Stéphane Le Foll,
Ministère de l'agriculture, de l'agroalimentaire et de la forêt •
27 sept. 2016Le programme européen d'aide aux plus démunis, dont les caractéristiques de fonctionnement ne correspondaient plus aux réalités du secteur agricole européen, a pu être remplacé, grâce en particulier à l'action du Gouvernement français à partir de 2012, par le fonds européen d'aide aux plus démunis (FEAD).
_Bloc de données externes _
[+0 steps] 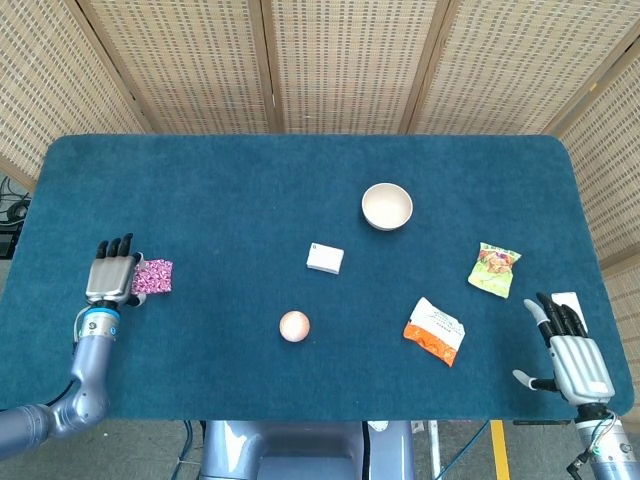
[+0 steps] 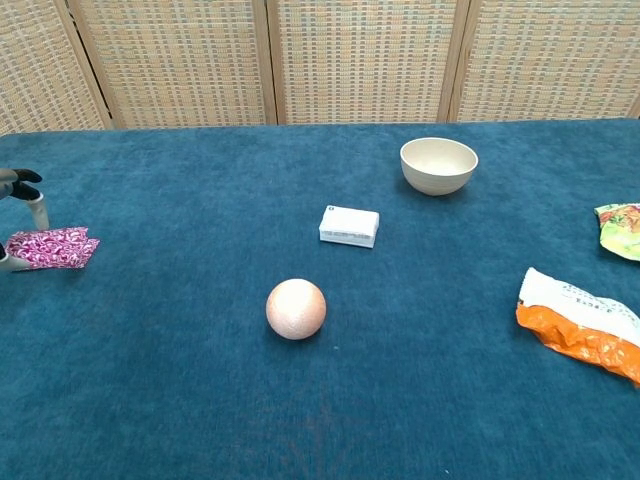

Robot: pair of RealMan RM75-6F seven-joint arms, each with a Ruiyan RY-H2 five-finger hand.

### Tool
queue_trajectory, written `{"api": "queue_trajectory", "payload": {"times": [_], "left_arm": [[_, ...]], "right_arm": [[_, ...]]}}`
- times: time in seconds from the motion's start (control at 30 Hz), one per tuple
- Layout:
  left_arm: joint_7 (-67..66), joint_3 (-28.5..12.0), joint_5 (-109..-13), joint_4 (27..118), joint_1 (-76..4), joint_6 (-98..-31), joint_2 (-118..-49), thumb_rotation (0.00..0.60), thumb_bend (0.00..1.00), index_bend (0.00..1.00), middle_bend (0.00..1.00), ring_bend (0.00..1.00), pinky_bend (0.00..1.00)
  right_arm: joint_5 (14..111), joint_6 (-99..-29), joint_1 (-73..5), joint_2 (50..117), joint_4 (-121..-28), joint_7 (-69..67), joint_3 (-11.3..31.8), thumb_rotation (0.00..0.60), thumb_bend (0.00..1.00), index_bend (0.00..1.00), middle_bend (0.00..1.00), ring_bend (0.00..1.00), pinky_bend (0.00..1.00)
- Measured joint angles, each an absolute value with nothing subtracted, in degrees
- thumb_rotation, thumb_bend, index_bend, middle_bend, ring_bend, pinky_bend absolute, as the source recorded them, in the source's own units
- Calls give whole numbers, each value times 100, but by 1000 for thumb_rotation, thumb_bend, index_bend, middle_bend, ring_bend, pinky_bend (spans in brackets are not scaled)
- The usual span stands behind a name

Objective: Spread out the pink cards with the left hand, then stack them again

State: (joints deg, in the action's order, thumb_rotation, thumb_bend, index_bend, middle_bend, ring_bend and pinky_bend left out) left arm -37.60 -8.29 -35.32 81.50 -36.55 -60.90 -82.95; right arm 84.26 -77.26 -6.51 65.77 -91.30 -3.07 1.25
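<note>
Pink-patterned cards point(image 1: 153, 276), teal tablecloth point(image 1: 250, 190), seemingly peach ball point(image 1: 294, 326).

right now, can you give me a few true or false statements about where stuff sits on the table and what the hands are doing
1. The pink cards lie in one pile beside the left hand. True.
2. The bowl has the ball inside it. False: the ball sits on the cloth nearer the robot, and the bowl looks empty.
3. The white box lies between the bowl and the ball. True.
4. The right hand is holding the orange packet. False: the orange packet lies apart from it, and that hand holds nothing, fingers apart.
5. The green snack bag is on the cards' side of the table. False: it is on the opposite side, near the right hand.
</note>
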Motion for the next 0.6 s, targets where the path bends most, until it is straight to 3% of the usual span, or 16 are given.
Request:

Ce fonds structurel, auquel la France émarge chaque année, permet de fournir en France, à travers un marché public annuel, des denrées alimentaires à hauteur d'environ 80 millions d'euros par an. Ces denrées sont mises à disposition des quatre associations têtes de réseau en France, étant réparties en fonction de leur capacité de redistribution et de leurs besoins. À la mise en place du FEAD s'est ajoutée, toujours en 2014, la création du crédit national pour les épiceries solidaires (CNES), qui permet chaque année l'achat de denrées spécifiquement dédiées aux épiceries sociales et solidaires implantées sur tout le territoire national, pour un montant d'environ 10 millions d'euros. Ces deux programmes, FEAD et CNES, sont pilotés par la direction générale de la cohésion sociale du ministère des affaires sociales et de la santé, en étroite collaboration avec les services du ministère chargé de l'agriculture. Enfin, des dispositifs de réduction fiscale, applicables aux dons de denrées alimentaires ou de produits agricoles, ont été mis en place et permettent d'inciter producteurs, industriels et distributeurs à des actions de dons aux associations, qui les redistribuent ensuite aux plus nécessiteux. Ces outils sont renforcés par la loi du 11 février 2016 relative à la lutte contre le gaspillage alimentaire, qui prévoit l'obligation pour tout magasin de denrées alimentaires ayant une surface de vente supérieure à 400m2 de chercher à signer une convention avec une association d'aide alimentaire afin d'organiser le don des denrées invendues.